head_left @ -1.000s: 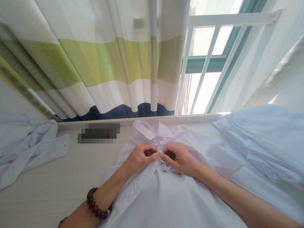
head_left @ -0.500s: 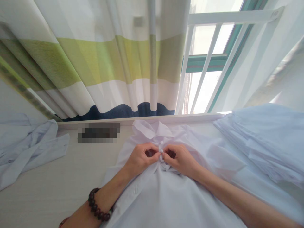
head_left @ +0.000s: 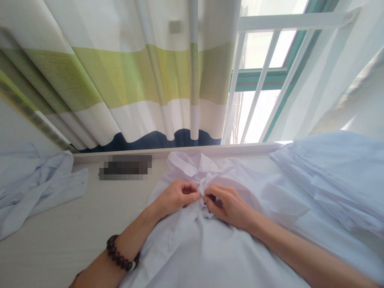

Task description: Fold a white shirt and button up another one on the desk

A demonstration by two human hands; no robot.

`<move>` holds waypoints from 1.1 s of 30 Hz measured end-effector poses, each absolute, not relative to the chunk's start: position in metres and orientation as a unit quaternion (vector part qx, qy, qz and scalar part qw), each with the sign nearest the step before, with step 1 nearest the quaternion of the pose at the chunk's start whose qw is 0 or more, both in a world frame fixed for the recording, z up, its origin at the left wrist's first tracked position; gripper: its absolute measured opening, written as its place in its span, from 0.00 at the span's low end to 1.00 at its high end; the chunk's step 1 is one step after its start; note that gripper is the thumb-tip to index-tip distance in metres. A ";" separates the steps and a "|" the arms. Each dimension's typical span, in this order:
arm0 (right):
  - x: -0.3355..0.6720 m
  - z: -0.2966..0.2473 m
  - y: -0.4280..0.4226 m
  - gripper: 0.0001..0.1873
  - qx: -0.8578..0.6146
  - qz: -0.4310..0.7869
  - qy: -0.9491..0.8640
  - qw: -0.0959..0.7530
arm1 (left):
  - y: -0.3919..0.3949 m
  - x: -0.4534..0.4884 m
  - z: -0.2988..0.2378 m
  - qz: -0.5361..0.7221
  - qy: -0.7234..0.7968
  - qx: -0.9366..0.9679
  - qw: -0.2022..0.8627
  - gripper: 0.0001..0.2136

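A white collared shirt (head_left: 228, 244) lies spread before me, its collar (head_left: 192, 164) pointing away toward the table's back edge. My left hand (head_left: 180, 196) pinches the front placket below the collar between thumb and fingers. Facing it, my right hand (head_left: 223, 202) pinches the same bunched cloth, the fingertips of both hands almost meeting. Any button between the fingertips is too small to make out. Dark beads (head_left: 120, 256) circle my left wrist.
Folded white shirts (head_left: 339, 176) are stacked at the right, and another white garment (head_left: 42, 188) lies crumpled at the left. A blurred-out dark object (head_left: 126, 167) rests near the back ledge (head_left: 210, 149). Behind hang a striped curtain (head_left: 129, 76) and white railings (head_left: 261, 84).
My left hand and wrist have shifted slightly left, and its fingers have changed their pinch. My right fingers have moved a little on the placket. The shirt stays in place.
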State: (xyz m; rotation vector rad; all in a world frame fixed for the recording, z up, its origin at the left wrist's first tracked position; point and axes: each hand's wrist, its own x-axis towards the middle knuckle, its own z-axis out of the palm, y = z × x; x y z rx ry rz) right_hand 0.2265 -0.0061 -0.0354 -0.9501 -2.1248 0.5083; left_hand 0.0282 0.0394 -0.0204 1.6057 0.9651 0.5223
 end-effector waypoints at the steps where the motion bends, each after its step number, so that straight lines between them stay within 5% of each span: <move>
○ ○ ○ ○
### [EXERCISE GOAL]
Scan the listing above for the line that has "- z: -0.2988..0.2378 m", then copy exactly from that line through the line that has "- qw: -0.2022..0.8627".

### [PROBLEM SOLUTION]
  - z: -0.2988..0.2378 m
  - qz: -0.5361..0.7221
  - qy: -0.7234..0.7968
  - qx: -0.9366..0.9679
  - qw: -0.2022..0.8627

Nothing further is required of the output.